Aqui na região, surgiram várias usinas, com um líder que se chamava Maurílio Biagi, um homem extraordinário, que tinha uma visão estratégica, e que ajudou muita gente a montar usina de açúcar, inclusive o meu pai. Meu pai era gerente de uma fazenda de café e laranja, perto de Guariba, e propôs aos donos da fazenda, a família Prado Chaves, a montagem de uma usina de açúcar.

Eles fizeram o projeto, mas como chegaram atrasados, já tinham várias usinas na região e não havia mais gente para trabalhar. Então, meu pai mandou um sujeito chamado Zé Batata para o Alagoas, para trazer 20 pessoas: um técnico em moenda, um técnico em armazém de cana, um técnico de transporte, um técnico em caldeira, etc. E assim, montaram a usina que se chamou São Martinho, e foi a maior usina durante muitos e muitos anos.




Qual foi o segredo? Tinha gente competente e capaz para fazer as coisas. Onde estão as pessoas para tocar estes novos negócios? Existem mais de 100 projetos novos por aí afora no Brasil e cadê gente para isto? Estou arvorando-me no Zé Batata do século XXI. Criei, na GV, em parceria com a Embrapa e com uma escola de Piracicaba, o primeiro curso de mestrado de agroenergia. Ele funcionará, a partir do ano que vem, preparando gente para montar esse projeto gigantesco, que permitirá, ao Brasil, mudar a civilização, com liderança, consciência e competência.

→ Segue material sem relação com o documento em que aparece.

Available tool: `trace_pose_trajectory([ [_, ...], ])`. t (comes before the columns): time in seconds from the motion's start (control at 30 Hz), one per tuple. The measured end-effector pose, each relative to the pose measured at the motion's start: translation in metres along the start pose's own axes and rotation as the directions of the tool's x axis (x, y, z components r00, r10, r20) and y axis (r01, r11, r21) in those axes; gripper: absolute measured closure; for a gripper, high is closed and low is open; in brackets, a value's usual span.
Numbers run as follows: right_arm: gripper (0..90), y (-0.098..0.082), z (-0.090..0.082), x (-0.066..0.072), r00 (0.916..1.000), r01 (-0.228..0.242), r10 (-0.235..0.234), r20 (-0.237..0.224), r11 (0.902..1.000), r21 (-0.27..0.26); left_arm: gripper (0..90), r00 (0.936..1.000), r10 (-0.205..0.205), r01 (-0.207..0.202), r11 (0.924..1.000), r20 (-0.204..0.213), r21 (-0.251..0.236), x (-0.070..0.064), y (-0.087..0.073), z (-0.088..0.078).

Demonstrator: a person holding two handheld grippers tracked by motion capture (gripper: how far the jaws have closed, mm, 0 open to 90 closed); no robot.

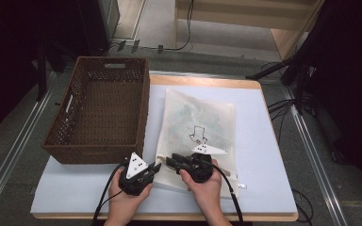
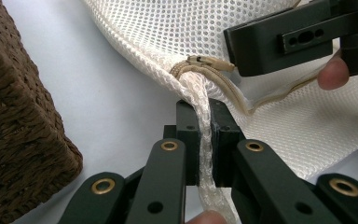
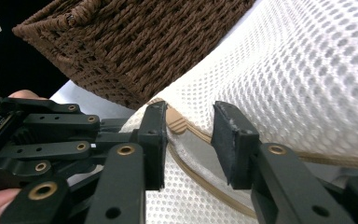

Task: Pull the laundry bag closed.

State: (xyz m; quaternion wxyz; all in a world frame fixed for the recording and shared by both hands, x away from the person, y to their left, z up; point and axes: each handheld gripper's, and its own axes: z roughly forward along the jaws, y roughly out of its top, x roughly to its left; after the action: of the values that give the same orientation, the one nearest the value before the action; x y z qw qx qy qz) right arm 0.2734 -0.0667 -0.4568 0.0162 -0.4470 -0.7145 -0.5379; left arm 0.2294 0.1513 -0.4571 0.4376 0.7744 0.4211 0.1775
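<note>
A white mesh bag [image 1: 199, 129] lies flat on the table [image 1: 264, 155], its long side running away from the person, its left edge just beside the right wall of a brown woven basket [image 1: 101, 110]. The basket stands on the table's left part and reaches past the far left corner. To the right of the bag a broad strip of bare table runs to the right edge; in front of the basket there is open table down to the near edge, where the two hands come in.

The left gripper [image 2: 204, 140] sits at the bag's near left corner. Its fingers [image 2: 188, 135] are clamped narrow on a bunched fold of mesh that rises straight between them, right below the zipper's end. The tan zipper pull [image 2: 205, 62] lies just beyond that fold, on the bag's near edge. The basket's corner stands close at this gripper's left, with a strip of bare table between.

The right gripper [image 3: 191, 140] meets the same corner from the other side, close to the left gripper. Its fingers [image 3: 233, 140] stand partly apart, astride the tan zipper line [image 3: 205, 182], and I see the pads not pressing on it. Mesh bulges up on its right; the basket wall rises just behind.
</note>
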Motion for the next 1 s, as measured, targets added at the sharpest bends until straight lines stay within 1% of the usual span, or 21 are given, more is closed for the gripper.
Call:
trace_pose_trajectory([
  [0.1,71.4,-0.0008,-0.0017,-0.0016,1.0000,-0.005,0.005,-0.006,1.0000,0.004,85.8,1.0000,0.005,-0.005,1.0000,-0.004,0.000,0.0001,0.0000,0.0006],
  [0.17,73.5,-0.0015,-0.0026,-0.0021,1.0000,0.006,-0.006,-0.004,1.0000,0.004,85.8,0.9999,0.009,-0.009,0.9999,-0.007,0.004,-0.0001,-0.0001,0.0007],
  [0.27,73.7,-0.0017,-0.0029,0.0003,0.9998,0.018,-0.018,-0.005,0.9998,0.006,85.8,1.0000,0.008,-0.008,1.0000,-0.003,-0.001,0.0005,-0.0003,0.0006],
  [0.4,70.0,-0.0028,-0.0015,0.0030,0.9995,0.032,-0.031,-0.006,0.9993,0.022,85.6,1.0000,0.003,-0.003,1.0000,-0.009,0.000,0.0004,-0.0005,0.0005],
  [0.47,66.7,-0.0038,0.0008,0.0042,0.9990,0.044,-0.044,-0.003,0.9980,0.044,85.5,0.9999,0.008,-0.008,1.0000,-0.012,0.004,0.0005,-0.0008,0.0006],
  [0.53,64.3,-0.0046,0.0041,0.0029,0.9994,0.032,-0.031,-0.014,0.9972,0.068,85.5,0.9999,0.009,-0.009,1.0000,-0.012,0.004,0.0004,-0.0008,0.0007],
  [0.67,62.2,-0.0051,0.0056,0.0002,0.9998,0.005,-0.004,-0.022,0.9983,0.058,85.4,1.0000,0.004,-0.004,1.0000,-0.007,0.002,0.0005,-0.0008,0.0003],
  [0.7,62.0,-0.0046,0.0057,-0.0004,0.9996,0.006,-0.004,-0.028,0.9984,0.055,85.4,1.0000,0.004,-0.004,1.0000,-0.005,0.002,0.0007,-0.0008,0.0003],
  [0.8,62.1,-0.0029,0.0053,-0.0011,0.9985,-0.015,0.017,-0.052,0.9988,0.046,85.5,1.0000,0.007,-0.007,1.0000,0.000,0.002,0.0003,-0.0009,0.0006],
  [0.87,63.4,-0.0017,0.0054,-0.0014,0.9978,-0.014,0.016,-0.064,0.9993,0.035,85.5,1.0000,0.007,-0.007,1.0000,0.000,0.001,0.0002,-0.0010,0.0006],
  [0.93,65.6,-0.0009,0.0044,-0.0002,0.9979,-0.015,0.017,-0.062,0.9996,0.026,85.4,1.0000,0.006,-0.006,1.0000,0.002,0.002,0.0001,-0.0012,0.0005],
  [1.0,68.0,-0.0005,0.0046,0.0012,0.9976,-0.011,0.013,-0.069,0.9995,0.028,85.2,1.0000,0.002,-0.002,1.0000,0.005,-0.002,0.0004,-0.0013,0.0002],
])
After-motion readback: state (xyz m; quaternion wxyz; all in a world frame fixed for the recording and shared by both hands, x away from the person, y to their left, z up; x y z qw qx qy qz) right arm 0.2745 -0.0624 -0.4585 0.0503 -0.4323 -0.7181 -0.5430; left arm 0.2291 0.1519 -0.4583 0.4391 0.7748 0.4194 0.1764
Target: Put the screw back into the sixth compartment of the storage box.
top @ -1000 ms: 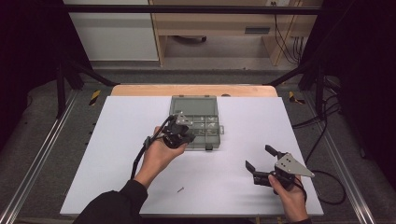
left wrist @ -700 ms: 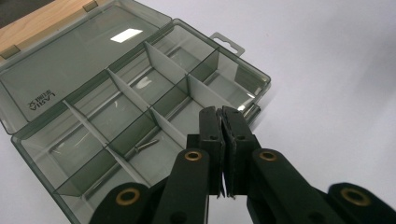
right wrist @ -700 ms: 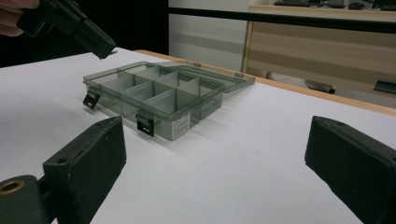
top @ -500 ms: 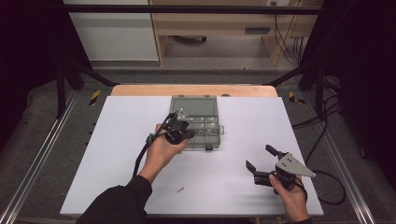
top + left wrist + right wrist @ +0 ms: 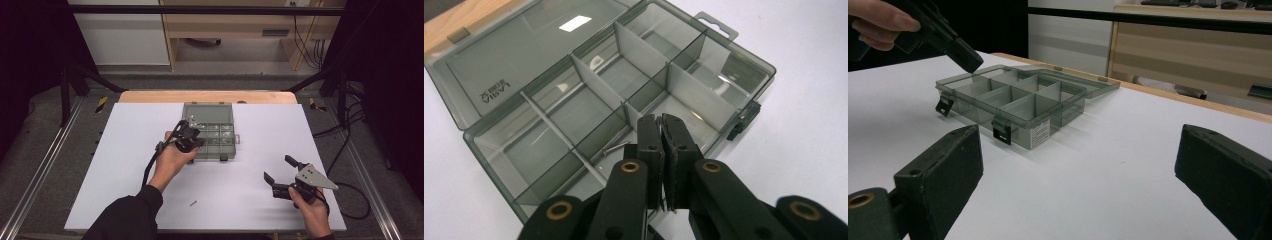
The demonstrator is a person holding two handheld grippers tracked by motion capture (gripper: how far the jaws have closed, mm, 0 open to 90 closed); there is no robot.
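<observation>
A smoky grey compartment box (image 5: 227, 150) lies open mid-table, its lid (image 5: 207, 109) folded back flat. My left gripper (image 5: 194, 139) hovers over the box's front left part with its jaws pressed together (image 5: 661, 120); I cannot tell if anything thin is pinched between them. Just below its tips, a small screw (image 5: 616, 146) lies in a front compartment. My right gripper (image 5: 278, 168) rests on the table at the lower right, open and empty (image 5: 1078, 150), and faces the box (image 5: 1013, 120). From that side, the left gripper (image 5: 968, 60) hangs over the box's near corner.
A loose screw (image 5: 192, 203) lies on the white table (image 5: 125, 165) in front of the left forearm. The box's two latches (image 5: 1000, 131) hang open on its front wall. A wooden strip (image 5: 150, 96) runs along the far table edge.
The left gripper has crept very slightly towards the box's rear. The right gripper and the loose screw have stayed put.
</observation>
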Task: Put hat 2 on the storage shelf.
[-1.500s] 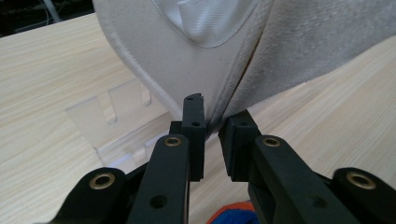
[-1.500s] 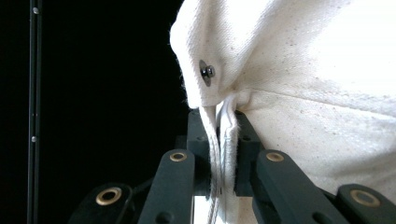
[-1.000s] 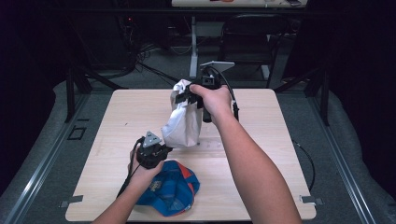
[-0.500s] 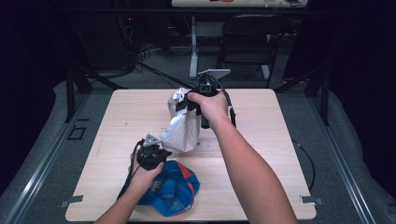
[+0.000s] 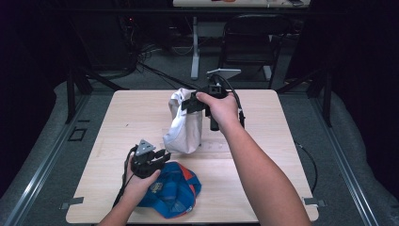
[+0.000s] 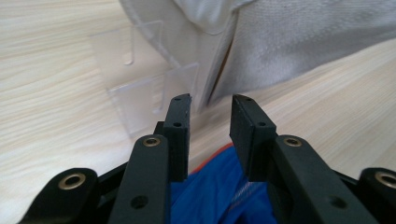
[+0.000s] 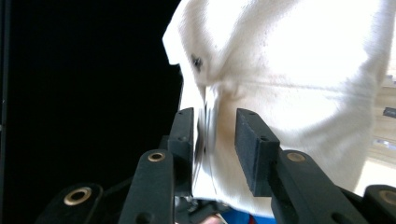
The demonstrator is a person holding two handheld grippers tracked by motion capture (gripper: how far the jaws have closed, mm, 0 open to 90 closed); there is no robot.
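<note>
The right gripper, at upper centre of the high view, holds a white cap by its edge, and the cap hangs down over a clear plastic stand on the wooden table. In the right gripper view the jaws have just been opening: a gap shows at the right pad while the cap's edge lies against the left one, so the grip looks loose at best. At lower left of the high view, the left gripper hovers over a blue and orange cap; its jaws have also just been opening and stand apart with nothing pinched between them. The step looks like seating the white cap on the stand. Doing it well means keeping the crown centred over the stand's upright panels before letting go fully, and the left gripper could steady the lower hem so the fabric does not slide off sideways.
</note>
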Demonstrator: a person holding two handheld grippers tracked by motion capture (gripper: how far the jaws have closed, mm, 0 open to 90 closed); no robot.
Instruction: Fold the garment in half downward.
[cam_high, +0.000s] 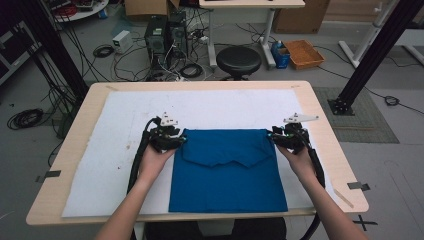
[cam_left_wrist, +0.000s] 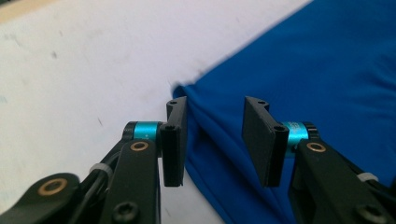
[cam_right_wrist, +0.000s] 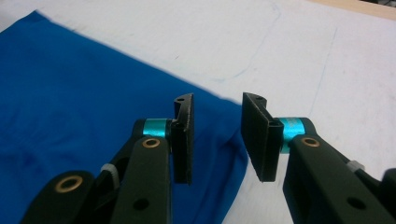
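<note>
A blue folded cloth (cam_high: 227, 172) lies flat on the white mat (cam_high: 120, 150), its top part folded down into a flap. My left gripper (cam_high: 176, 141) sits at the cloth's top left corner (cam_left_wrist: 187, 91), jaws apart, the corner lying loose between the pads. My right gripper (cam_high: 276, 139) sits at the top right corner (cam_right_wrist: 229, 116), jaws also apart over the cloth's edge with no pad pressing on it. In both gripper views the blue cloth (cam_left_wrist: 303, 70) (cam_right_wrist: 70, 93) rests on the mat below the fingers.
The wooden table (cam_high: 320, 115) carries the white mat. Behind it on the floor stand a black stool (cam_high: 238, 60), computer cases (cam_high: 162, 35), loose cables and an orange tray (cam_high: 303, 53). A black frame post (cam_high: 372, 55) rises at the right.
</note>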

Proposta Final: Quero que a gente saia daqui do Fórum com uma proposta que seja enviada ao Governo Federal. Temos onze Ministérios que cuidam de agroenergia no Brasil: Ministério da Agricultura, Reforma Agrária, Meio Ambiente, Indústria e Comércio, Ciência e Tecnologia, Minas e Energia, Casa Civil, Itamaraty, Fazenda, Trabalho, Planejamento e mais a ANP, a Petrobras, a Embrapa, o Inmetro e dezenas de universidades e instituições dos estados.

O que está faltando? Integração. Uma conversa entre toda esta gente, que dê uma linha estratégica para o Brasil e que esta linha seja negociada com o Paraguai, Argentina, Colômbia, Caribe, África, Ásia, Europa, Estados Unidos. Temos que buscar um projeto universal e estratégico, que permita mudar a civilização. Enfim, minha proposta é que o Governo e o setor assumam a consolidação de uma Secretaria Executiva, que cuide da agroenergia do Brasil, sem intervenção, mas que dê as regras para que o produto privado possa funcionar adequadamente.